By the mid-twentieth century, the area generally was considered a slum. Politicians and planners proposed several solutions, including rehabilitating many of the largely nineteenth-century brick row houses. Urban visionaries, however, preferred that cities conform to modern planning and architectural practices. Planner Harland Bartholomew of Saint Louis and architects Louis Justement and Chloethiel Woodard Smith of Washington provided a scheme reflecting the times: a plan calling for superblocks, created by closing many streets; starkly functional architecture; and planned commercial, cultural, and employment centers. These elements promised to reverse the stampede of middle-class families to the burgeoning suburbs and to rebuild the tax base.
The D.C. Redevelopment Land Agency commissioned William Zeckendorf of Webb and Knapp in New York to prepare a detailed plan. Together with staff architect I. M. Pei and architect Harry Weese of Chicago, Zeckendorf presented a showcase of twentieth-century architecture and planning. The major elements of the Southwest Washington Redevelopment plan consisted of the 10th Street Mall, a north-south corridor linking the federal buildings just south of the Mall with the Maine Avenue waterfront and the residential blocks to the south. Lining the 10th Street Mall were to be federal government buildings, hotels, restaurants, shops, and other tourist facilities. The proposed cultural complex that later became the Kennedy Center for the Performing Arts was sited to the east and could have connected to the 10th Street Mall by a cross-axial promenade.
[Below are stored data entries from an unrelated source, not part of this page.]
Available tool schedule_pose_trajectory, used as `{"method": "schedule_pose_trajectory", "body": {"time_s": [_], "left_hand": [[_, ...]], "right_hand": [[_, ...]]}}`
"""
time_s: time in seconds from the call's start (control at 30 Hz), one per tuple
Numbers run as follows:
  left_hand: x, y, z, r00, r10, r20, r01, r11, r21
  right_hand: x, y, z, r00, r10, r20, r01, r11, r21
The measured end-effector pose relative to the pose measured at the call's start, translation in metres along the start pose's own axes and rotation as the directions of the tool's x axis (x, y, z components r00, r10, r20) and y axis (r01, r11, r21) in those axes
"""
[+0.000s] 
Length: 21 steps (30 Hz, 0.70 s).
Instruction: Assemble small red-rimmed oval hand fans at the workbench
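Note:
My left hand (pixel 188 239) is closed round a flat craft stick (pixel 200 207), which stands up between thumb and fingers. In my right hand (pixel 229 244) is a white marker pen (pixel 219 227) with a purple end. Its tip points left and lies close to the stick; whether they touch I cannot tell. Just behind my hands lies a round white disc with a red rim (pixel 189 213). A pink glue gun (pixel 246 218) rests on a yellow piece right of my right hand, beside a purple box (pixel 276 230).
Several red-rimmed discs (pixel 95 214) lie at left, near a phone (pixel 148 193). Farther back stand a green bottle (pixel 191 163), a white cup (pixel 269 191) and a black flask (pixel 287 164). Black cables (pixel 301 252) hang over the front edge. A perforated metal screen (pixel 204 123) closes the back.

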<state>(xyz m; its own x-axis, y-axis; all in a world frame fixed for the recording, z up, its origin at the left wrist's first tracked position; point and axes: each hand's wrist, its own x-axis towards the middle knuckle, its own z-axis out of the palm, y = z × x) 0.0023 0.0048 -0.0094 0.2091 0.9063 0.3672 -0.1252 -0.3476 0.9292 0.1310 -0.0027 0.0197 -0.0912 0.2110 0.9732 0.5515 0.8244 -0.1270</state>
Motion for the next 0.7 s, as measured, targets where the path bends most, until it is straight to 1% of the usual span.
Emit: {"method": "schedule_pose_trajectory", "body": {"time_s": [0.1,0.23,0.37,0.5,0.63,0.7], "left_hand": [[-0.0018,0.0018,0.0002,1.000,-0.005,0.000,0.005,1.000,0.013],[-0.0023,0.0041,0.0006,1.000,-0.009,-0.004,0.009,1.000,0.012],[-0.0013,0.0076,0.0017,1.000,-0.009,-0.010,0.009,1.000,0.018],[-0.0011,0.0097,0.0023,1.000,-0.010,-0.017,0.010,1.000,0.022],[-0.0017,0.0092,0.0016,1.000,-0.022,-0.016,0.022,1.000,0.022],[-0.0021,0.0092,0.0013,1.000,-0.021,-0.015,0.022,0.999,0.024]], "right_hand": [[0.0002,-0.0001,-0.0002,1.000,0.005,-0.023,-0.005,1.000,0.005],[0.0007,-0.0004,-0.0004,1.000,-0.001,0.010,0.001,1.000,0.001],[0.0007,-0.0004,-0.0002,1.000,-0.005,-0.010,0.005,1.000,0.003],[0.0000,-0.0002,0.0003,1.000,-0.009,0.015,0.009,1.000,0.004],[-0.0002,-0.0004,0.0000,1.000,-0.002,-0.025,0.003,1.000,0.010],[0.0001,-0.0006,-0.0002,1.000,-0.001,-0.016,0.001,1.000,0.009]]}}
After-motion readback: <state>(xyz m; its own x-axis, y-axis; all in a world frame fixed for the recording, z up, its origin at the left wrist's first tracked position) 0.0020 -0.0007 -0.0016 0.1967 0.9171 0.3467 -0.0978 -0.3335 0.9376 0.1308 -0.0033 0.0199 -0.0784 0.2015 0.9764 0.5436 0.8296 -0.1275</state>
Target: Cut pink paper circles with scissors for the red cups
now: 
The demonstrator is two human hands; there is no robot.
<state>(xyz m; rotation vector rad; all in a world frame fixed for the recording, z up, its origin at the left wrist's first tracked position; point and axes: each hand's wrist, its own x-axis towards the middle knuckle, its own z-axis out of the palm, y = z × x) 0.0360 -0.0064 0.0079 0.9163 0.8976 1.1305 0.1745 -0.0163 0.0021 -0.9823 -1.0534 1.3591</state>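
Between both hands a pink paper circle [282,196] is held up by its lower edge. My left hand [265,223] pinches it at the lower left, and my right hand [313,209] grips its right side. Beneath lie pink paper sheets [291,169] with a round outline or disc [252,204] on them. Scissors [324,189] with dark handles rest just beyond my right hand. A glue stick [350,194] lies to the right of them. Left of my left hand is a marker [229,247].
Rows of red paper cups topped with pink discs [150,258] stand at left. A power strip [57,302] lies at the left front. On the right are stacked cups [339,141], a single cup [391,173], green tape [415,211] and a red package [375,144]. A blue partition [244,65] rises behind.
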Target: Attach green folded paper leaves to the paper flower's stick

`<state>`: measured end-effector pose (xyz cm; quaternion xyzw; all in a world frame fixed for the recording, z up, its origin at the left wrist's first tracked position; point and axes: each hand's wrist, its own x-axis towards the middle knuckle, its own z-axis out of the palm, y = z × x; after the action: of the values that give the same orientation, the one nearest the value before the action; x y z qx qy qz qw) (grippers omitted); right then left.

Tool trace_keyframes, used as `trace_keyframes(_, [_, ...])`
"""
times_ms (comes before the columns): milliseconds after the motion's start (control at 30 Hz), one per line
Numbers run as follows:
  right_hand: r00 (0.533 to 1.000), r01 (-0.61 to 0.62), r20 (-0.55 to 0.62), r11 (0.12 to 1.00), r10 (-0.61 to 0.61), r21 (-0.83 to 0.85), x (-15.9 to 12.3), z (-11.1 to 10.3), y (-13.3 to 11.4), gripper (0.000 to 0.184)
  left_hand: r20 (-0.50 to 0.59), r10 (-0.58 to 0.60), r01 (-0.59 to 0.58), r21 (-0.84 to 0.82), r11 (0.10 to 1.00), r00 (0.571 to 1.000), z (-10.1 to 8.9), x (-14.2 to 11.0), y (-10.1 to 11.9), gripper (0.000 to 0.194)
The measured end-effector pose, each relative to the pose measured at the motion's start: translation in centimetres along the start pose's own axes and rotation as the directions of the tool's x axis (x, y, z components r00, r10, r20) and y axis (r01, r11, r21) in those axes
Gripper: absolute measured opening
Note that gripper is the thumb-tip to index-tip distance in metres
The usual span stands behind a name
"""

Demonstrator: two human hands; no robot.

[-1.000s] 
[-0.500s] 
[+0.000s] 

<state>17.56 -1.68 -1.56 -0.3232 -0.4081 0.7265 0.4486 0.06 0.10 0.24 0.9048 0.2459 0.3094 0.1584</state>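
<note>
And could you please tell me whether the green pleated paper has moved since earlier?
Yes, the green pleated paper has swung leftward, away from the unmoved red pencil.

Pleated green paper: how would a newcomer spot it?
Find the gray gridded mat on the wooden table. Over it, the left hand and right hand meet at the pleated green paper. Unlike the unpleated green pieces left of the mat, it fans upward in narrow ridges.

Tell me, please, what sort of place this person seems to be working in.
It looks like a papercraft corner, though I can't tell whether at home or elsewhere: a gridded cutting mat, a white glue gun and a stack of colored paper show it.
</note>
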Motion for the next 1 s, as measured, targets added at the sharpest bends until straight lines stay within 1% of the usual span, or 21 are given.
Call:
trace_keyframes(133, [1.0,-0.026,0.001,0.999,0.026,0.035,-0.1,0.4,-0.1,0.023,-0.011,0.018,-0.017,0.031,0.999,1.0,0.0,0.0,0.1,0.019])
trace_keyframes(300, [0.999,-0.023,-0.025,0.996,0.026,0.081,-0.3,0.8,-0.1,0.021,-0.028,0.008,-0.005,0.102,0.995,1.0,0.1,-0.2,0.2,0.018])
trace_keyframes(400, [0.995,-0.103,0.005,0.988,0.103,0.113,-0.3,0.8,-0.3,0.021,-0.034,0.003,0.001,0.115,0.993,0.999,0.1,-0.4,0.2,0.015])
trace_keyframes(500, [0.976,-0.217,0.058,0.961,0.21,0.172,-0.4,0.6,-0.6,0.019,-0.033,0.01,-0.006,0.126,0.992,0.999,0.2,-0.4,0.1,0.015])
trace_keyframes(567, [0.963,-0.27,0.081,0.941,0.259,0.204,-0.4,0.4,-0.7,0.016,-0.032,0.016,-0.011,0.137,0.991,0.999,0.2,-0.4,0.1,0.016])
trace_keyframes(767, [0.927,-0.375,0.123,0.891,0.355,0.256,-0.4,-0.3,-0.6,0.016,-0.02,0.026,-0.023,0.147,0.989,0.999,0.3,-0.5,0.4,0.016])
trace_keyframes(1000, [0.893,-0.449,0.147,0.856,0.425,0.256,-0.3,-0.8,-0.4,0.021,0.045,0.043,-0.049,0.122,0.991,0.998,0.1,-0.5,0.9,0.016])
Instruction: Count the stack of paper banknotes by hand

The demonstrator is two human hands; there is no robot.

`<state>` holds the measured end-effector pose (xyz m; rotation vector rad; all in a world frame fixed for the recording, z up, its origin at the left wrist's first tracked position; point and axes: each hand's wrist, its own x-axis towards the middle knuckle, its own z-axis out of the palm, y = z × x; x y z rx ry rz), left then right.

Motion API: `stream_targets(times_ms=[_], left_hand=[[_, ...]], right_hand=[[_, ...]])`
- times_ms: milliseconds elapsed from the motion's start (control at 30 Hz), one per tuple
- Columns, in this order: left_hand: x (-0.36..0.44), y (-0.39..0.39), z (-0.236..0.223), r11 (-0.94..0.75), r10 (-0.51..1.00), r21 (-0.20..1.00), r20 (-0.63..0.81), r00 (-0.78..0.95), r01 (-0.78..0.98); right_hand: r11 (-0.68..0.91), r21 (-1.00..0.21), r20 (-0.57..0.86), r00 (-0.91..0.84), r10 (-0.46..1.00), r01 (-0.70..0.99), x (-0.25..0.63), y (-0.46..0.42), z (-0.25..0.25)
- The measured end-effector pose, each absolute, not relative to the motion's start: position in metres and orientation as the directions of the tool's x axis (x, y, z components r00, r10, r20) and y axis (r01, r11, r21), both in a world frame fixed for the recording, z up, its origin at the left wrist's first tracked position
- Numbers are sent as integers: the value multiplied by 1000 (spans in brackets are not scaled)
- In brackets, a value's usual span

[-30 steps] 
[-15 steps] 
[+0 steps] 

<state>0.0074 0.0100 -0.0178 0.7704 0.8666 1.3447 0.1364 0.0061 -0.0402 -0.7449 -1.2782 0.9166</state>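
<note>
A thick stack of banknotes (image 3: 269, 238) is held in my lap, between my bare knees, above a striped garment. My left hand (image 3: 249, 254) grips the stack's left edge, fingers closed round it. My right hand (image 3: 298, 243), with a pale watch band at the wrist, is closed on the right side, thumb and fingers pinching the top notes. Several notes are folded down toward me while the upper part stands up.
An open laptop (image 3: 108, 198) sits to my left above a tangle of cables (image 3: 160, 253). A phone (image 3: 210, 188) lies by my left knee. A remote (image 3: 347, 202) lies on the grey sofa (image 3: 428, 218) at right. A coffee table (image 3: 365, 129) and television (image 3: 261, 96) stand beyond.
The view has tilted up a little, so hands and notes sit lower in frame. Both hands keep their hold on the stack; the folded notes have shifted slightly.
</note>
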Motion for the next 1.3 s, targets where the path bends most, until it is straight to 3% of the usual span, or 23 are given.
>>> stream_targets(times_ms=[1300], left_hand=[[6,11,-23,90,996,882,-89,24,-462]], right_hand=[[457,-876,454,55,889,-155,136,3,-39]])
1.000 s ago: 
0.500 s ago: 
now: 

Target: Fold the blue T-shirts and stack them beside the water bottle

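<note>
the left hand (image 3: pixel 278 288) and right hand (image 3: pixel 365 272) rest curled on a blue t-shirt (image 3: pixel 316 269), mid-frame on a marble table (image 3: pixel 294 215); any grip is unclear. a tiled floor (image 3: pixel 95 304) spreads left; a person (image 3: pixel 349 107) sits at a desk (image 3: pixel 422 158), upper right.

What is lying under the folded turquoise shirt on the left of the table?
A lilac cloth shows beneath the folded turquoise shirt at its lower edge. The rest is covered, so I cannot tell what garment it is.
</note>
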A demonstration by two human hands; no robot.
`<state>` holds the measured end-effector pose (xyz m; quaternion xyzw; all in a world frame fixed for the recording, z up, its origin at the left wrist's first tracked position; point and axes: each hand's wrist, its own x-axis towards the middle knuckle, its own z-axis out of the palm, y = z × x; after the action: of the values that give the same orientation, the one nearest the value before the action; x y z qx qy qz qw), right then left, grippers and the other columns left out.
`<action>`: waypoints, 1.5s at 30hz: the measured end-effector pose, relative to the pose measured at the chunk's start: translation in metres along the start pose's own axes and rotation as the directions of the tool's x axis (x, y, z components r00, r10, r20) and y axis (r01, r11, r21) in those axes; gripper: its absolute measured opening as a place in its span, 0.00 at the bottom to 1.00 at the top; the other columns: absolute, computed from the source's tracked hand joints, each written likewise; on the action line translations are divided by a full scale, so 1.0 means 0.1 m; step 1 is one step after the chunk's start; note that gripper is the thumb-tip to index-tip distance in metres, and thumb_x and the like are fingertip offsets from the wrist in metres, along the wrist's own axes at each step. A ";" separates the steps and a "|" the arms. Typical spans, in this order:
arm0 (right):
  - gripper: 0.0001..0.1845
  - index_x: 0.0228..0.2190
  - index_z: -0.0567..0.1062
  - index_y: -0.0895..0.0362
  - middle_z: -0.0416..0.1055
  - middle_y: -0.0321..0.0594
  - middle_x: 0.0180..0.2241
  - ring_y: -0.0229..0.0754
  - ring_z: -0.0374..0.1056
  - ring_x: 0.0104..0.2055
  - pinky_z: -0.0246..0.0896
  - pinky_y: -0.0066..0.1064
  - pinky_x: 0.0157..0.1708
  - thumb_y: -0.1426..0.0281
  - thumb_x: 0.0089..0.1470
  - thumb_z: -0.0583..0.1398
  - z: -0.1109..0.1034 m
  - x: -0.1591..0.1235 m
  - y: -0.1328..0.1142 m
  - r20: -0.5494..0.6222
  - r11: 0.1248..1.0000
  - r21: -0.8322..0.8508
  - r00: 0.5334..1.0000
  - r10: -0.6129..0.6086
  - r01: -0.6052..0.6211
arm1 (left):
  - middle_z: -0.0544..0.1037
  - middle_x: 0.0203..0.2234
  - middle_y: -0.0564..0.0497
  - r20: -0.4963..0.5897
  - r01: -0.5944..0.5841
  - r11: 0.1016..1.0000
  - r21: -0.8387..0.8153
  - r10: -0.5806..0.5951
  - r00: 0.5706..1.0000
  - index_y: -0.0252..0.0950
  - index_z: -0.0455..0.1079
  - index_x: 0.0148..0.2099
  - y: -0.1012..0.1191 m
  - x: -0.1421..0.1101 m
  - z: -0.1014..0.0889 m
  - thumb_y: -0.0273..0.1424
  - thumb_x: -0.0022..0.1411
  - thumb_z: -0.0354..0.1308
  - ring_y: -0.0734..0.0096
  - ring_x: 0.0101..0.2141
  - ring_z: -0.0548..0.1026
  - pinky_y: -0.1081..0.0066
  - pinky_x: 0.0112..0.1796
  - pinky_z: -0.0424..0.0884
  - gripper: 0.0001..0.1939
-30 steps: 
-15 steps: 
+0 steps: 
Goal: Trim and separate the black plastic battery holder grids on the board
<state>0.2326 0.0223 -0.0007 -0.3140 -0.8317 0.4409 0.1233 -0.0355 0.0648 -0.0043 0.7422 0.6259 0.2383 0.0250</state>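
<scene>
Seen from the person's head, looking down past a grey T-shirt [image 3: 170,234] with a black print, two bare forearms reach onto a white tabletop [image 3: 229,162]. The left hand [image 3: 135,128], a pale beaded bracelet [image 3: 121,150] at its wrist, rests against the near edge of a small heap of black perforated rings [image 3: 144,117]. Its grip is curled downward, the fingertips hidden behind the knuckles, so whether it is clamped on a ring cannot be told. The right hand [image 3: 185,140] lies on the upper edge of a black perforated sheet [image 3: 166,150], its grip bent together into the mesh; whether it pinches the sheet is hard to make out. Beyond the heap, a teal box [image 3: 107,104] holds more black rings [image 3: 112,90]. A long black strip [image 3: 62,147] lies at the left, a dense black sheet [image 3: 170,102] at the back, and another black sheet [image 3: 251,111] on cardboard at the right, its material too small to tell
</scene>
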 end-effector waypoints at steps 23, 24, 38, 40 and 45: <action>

Clusters of high-rise apartment houses and related town houses, an innovative concept at the time, were sited loosely throughout the quadrant in order to provide light, air, and splendid views to the occupants. The town houses were arranged around residential squares of parking and green spaces, following London's example of private parks. Portions of old Federal style row houses were incorporated into the clusters. Neither urban nor suburban, the high-rise and town house clusters were hybrids. Unlike many speculative suburban developments, the architectural design and landscape standards for the clusters were exceedingly high. The result was a Southwest Quadrant style of development distinctive in the District. The shopping center, churches, schools, public library, and parks filled the interstices.
Much of Zeckendorf's vision was fulfilled, even though the financial collapse of Webb and Knapp cut short his participation in the redevelopment plan. The major variance from the plan, the loss of the cultural center to Foggy Bottom, resulted in an eerie, lifeless 10th Street Mall. Larger social problems developed as well when affluent residents of the new housing found themselves near public housing hugging the quadrant's eastern side. Rather than luring middle-class families, the Southwest drew single adults and childless couples, creating an aura of transiency, while the wholesale clearing of older housing displaced hundreds of low-income families. In the process, strong community ties that had developed over nearly a century and a half were severed.
An ambitious experiment, the redevelopment of the Southwest is still a study in contrasts. Although predominantly modern and sleek, a suggestion of the old informality remains in the waterfront fish market, along with a few graceful old buildings.